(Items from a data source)
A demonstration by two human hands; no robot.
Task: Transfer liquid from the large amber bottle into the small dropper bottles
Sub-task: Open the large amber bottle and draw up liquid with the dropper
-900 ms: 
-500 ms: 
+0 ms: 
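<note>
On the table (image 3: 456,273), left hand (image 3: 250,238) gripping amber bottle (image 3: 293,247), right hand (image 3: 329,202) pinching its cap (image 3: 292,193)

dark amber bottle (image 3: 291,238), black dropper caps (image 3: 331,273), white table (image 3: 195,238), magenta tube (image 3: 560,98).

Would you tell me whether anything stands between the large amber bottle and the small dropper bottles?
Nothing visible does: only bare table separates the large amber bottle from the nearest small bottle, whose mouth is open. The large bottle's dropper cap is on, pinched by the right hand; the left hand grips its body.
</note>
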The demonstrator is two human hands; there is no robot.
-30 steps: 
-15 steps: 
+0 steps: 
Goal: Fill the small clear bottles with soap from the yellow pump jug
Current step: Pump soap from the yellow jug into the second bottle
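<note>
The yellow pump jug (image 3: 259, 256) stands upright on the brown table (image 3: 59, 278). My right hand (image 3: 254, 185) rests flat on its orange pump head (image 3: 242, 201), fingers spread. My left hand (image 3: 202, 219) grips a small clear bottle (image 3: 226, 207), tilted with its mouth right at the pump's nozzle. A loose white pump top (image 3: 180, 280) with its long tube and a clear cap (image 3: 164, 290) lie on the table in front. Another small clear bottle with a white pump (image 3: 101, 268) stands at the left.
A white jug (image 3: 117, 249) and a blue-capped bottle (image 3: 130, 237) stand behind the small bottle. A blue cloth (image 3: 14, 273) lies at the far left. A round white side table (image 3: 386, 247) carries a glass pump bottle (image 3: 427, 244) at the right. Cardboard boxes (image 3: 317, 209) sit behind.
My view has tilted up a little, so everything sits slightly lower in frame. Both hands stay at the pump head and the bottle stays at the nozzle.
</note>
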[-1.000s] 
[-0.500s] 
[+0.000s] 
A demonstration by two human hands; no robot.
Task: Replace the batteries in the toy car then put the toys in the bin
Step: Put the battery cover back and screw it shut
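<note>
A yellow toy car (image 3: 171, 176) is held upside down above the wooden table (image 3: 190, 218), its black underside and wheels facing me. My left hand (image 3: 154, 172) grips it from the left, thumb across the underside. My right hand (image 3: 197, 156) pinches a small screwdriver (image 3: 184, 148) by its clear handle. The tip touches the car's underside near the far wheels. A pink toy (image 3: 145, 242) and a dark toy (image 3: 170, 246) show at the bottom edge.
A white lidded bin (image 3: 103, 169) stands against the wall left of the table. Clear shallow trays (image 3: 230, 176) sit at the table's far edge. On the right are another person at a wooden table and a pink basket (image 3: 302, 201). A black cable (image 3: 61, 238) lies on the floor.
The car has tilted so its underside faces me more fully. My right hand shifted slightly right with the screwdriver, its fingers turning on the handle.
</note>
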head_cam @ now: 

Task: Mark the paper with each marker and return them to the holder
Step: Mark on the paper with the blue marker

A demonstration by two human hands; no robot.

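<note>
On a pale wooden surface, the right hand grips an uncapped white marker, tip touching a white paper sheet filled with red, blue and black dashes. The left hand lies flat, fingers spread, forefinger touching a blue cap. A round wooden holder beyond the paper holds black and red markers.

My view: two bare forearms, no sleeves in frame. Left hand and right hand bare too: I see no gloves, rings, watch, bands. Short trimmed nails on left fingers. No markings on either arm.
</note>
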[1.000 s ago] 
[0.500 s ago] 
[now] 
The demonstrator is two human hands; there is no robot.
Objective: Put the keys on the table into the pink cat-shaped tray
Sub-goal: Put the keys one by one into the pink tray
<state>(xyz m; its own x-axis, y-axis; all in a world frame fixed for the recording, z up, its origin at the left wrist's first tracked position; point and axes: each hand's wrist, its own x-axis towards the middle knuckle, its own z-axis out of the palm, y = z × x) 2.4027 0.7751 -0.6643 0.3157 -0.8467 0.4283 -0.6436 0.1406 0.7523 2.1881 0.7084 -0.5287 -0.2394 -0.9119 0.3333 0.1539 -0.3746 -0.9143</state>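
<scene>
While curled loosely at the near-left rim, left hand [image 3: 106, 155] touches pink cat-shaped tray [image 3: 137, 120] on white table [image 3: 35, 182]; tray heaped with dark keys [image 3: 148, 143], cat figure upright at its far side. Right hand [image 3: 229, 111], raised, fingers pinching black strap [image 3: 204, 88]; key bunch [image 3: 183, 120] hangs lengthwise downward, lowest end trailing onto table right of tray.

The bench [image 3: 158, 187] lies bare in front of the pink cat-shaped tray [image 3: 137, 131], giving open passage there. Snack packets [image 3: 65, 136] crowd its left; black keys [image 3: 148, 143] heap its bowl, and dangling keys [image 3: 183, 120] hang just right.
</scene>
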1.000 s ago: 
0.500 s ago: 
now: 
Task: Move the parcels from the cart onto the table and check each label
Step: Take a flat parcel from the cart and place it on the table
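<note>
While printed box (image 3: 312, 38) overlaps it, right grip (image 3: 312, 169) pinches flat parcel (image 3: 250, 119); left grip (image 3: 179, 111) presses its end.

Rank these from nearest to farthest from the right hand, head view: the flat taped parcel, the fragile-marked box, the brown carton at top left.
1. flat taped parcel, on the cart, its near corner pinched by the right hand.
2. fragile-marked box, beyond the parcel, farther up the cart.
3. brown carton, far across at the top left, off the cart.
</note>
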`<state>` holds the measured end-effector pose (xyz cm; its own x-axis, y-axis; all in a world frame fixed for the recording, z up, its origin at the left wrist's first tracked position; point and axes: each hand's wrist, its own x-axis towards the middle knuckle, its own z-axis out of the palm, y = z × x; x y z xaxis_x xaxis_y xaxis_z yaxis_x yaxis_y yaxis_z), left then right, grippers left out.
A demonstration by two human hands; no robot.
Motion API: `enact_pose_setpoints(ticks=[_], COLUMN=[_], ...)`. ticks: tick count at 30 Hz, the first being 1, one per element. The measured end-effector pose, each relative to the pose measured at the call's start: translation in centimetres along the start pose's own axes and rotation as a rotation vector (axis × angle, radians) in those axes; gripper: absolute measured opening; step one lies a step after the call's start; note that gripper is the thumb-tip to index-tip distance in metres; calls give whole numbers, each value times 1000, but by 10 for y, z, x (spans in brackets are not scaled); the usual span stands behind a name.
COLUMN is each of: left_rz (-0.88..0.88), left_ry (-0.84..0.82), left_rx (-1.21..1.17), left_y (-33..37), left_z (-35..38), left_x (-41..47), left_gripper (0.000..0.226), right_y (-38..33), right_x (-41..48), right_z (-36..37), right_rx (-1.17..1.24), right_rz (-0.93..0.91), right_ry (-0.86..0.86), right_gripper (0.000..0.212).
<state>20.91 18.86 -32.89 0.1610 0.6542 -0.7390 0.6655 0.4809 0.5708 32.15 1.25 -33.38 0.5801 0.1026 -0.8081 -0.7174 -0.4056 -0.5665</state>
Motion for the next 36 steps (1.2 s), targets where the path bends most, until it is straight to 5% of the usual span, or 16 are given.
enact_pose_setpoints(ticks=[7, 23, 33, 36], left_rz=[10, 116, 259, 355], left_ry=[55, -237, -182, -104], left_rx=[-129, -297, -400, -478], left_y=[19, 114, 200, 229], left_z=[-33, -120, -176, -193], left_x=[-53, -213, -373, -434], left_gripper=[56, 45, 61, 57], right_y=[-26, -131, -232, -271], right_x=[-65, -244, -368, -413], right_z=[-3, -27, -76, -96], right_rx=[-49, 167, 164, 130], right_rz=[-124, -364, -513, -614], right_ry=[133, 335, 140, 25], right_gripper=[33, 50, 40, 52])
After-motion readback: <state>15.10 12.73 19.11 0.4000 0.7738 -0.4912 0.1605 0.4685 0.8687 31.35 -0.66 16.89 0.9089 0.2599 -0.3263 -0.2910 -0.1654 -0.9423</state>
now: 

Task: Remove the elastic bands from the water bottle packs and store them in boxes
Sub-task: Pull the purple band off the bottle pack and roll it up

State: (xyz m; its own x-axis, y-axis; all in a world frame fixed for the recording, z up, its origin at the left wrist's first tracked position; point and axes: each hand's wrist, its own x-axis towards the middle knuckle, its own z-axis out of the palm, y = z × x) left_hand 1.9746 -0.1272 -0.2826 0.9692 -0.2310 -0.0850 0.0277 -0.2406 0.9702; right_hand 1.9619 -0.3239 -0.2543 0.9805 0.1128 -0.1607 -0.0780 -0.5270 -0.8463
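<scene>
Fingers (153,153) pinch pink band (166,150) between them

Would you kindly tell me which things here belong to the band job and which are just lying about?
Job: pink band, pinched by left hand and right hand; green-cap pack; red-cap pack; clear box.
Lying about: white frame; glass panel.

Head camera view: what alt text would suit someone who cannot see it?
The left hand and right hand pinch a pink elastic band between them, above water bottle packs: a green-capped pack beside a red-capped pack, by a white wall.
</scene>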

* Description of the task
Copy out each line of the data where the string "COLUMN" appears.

* Response
Motion API: `enact_pose_setpoints(ticks=[_], COLUMN=[_], ...)`. ticks: tick count at 30 Hz, the first being 1, one per element. The measured end-effector pose, each relative to the pose measured at the call's start: translation in centimetres along the start pose's own axes and rotation as a rotation vector (axis × angle, radians) in those axes; gripper: absolute measured opening; step one lies a step after the call's start; note that gripper is the thumb-tip to index-tip distance in metres; calls give whole numbers, each value times 1000, but by 10 for y, z, x (spans in brackets are not scaled); the usual span stands behind a name.
COLUMN is each of: left_rz (-0.88..0.88), left_ry (-0.84..0.82), left_rx (-1.21..1.17), left_y (-33..37), left_z (-35..38), left_x (-41..47), left_gripper (0.000..0.226), right_y (-38..33), right_x (-41..48), right_z (-36..37), right_rx (-1.17..1.24), right_rz (-0.93..0.91), right_ry (-0.86..0.86), right_gripper (0.000..0.212).

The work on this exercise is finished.